**Task goal:**
Below is a listing. Set down exactly the lines from the one containing "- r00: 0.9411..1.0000" through the one containing "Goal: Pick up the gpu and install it", both ends included, and leave out the rest.
-.-.-
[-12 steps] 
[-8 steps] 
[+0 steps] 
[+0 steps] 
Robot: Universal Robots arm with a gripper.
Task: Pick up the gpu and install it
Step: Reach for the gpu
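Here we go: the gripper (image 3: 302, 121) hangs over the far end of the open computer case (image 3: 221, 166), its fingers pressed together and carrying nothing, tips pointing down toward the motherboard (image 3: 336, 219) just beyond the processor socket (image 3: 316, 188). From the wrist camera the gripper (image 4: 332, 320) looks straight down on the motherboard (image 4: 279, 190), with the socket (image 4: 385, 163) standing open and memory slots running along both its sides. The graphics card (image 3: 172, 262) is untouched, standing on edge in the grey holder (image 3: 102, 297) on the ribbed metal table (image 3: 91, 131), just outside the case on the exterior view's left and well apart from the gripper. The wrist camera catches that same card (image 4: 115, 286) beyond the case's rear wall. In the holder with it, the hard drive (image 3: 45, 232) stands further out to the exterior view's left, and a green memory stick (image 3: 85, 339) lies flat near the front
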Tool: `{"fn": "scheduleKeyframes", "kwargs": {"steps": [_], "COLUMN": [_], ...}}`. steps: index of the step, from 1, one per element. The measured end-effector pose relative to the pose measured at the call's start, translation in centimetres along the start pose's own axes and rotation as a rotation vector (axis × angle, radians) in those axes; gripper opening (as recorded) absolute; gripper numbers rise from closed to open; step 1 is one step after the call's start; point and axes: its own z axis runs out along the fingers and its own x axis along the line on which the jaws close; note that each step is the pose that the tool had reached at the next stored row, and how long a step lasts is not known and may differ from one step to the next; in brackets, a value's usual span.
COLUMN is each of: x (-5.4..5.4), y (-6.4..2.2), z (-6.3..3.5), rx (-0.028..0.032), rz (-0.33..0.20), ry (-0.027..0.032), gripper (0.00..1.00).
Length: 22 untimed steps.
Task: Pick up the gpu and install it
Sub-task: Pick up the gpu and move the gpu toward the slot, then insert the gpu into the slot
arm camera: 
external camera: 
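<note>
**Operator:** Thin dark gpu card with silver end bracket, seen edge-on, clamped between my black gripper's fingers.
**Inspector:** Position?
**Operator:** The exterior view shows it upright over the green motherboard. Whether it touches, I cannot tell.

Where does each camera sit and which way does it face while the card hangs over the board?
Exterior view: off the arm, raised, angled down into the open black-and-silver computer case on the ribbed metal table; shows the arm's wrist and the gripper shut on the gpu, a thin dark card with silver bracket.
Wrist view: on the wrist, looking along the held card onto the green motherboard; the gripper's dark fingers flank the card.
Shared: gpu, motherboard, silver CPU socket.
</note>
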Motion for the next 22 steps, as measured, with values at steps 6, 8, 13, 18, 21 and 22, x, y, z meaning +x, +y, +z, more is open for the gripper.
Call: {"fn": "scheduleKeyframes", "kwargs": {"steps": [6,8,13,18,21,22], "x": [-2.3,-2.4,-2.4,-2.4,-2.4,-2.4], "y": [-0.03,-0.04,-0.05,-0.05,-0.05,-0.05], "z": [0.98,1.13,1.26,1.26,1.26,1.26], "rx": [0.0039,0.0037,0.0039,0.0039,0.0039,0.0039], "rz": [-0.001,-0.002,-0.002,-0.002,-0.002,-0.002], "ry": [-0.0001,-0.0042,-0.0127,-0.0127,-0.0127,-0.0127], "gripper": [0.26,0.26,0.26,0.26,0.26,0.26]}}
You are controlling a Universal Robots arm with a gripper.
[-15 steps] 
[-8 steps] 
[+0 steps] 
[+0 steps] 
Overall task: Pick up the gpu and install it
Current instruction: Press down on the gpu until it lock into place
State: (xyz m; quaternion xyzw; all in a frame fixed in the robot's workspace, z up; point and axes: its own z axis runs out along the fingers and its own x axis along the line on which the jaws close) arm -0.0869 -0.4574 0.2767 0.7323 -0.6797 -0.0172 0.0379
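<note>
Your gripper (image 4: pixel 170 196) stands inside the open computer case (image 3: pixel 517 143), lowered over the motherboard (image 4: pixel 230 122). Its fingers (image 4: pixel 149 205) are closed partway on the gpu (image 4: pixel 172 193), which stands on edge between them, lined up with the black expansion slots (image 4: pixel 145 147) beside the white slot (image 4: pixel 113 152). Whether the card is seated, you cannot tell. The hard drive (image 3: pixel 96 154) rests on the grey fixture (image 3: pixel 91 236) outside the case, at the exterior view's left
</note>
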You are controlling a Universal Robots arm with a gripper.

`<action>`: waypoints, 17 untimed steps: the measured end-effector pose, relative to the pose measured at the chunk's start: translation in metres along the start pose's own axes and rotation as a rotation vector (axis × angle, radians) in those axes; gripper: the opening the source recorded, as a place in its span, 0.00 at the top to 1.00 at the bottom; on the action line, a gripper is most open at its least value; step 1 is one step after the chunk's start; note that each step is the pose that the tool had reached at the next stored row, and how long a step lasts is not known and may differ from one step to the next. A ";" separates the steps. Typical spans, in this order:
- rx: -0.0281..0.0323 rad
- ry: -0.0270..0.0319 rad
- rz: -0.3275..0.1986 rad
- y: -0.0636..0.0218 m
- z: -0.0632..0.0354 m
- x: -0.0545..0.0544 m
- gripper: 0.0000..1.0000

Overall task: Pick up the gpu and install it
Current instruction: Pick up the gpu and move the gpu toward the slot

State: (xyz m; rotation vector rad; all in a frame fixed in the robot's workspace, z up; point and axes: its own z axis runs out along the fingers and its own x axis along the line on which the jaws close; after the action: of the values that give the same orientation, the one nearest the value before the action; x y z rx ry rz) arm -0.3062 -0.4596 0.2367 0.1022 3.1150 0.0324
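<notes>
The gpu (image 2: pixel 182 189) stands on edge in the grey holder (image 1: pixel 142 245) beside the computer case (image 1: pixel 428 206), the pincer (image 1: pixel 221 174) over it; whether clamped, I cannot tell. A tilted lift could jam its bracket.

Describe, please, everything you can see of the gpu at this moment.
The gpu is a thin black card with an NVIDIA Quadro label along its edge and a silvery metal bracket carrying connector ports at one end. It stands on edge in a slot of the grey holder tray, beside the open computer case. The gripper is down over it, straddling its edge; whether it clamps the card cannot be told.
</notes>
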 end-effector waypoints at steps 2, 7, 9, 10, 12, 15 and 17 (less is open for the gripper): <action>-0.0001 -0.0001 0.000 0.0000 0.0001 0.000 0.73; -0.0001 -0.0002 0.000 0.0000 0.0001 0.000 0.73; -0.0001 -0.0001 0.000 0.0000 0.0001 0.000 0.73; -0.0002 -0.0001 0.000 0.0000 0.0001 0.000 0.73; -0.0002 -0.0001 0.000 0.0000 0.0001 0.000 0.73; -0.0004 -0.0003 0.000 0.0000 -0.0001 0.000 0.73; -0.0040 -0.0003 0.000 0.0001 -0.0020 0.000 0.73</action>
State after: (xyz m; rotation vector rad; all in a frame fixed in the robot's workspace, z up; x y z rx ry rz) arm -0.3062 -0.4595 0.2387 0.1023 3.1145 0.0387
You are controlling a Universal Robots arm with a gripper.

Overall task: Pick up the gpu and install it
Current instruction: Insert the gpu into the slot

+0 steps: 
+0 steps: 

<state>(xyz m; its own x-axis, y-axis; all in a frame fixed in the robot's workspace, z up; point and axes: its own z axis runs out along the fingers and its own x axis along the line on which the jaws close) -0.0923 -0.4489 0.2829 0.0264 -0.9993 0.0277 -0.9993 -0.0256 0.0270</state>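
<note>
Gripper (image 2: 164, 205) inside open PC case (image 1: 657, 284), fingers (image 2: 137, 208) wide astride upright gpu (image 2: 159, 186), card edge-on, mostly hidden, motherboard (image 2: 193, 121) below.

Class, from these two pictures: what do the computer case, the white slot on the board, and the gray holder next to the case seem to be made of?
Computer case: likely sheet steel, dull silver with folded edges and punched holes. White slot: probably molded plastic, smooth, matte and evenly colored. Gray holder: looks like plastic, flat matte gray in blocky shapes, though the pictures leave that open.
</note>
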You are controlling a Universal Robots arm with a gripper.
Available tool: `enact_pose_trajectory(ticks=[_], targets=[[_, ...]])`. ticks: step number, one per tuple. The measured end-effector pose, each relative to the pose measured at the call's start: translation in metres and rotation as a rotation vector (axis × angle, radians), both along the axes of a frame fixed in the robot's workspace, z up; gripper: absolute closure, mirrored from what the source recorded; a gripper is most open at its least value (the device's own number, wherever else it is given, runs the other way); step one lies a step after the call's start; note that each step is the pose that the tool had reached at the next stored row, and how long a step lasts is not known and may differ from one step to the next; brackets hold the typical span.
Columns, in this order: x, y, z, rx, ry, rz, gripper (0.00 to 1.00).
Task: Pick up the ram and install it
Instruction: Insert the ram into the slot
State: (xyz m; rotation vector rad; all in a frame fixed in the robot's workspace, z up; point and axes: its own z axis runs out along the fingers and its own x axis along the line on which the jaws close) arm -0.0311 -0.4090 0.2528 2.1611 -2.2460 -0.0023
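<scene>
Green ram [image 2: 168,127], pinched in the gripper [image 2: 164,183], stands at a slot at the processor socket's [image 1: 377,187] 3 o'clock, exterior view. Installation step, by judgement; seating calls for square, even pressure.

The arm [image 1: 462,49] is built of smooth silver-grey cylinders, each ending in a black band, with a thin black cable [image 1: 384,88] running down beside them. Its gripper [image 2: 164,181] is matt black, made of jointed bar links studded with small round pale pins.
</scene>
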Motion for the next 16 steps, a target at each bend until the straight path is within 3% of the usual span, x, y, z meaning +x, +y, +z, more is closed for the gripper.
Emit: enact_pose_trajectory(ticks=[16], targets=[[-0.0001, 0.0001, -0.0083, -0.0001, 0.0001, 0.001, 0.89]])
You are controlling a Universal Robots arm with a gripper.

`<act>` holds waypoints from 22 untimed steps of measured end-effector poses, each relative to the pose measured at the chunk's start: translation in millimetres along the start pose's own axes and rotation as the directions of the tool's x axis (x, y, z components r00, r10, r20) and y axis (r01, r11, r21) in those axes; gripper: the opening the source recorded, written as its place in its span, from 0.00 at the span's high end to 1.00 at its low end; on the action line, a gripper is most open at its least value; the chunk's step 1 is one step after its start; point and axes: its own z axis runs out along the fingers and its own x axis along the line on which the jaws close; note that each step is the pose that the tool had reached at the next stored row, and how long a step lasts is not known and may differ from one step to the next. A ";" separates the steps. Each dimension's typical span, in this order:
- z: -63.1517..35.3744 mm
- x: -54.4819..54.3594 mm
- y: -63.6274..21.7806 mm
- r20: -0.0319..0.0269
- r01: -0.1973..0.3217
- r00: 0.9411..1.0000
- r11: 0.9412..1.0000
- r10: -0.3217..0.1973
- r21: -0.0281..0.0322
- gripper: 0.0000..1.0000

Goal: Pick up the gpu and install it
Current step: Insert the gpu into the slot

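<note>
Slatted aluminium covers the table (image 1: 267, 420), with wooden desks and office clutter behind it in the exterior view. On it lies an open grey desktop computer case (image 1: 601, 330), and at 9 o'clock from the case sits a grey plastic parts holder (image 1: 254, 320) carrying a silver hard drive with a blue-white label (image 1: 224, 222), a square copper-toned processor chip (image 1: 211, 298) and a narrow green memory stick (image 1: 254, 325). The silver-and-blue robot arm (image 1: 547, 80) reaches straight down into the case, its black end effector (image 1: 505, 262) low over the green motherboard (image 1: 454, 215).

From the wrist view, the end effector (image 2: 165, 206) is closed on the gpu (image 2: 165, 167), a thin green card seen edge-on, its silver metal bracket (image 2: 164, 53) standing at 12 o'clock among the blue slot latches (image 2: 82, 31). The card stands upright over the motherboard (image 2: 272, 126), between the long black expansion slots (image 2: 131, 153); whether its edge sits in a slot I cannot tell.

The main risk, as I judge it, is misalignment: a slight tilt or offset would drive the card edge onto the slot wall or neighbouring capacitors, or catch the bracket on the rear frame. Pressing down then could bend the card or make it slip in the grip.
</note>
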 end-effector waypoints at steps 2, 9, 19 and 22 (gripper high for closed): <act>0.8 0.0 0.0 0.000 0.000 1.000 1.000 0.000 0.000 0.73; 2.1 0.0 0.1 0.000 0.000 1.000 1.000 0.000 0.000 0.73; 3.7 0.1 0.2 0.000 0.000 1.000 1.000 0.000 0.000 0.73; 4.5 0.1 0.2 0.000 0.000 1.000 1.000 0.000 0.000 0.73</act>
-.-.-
**Output:**
- r00: 0.9411..1.0000
- r11: 0.9412..1.0000
- r10: -0.3217..0.1973
- r21: -0.0281..0.0322
- gripper: 0.0000..1.0000

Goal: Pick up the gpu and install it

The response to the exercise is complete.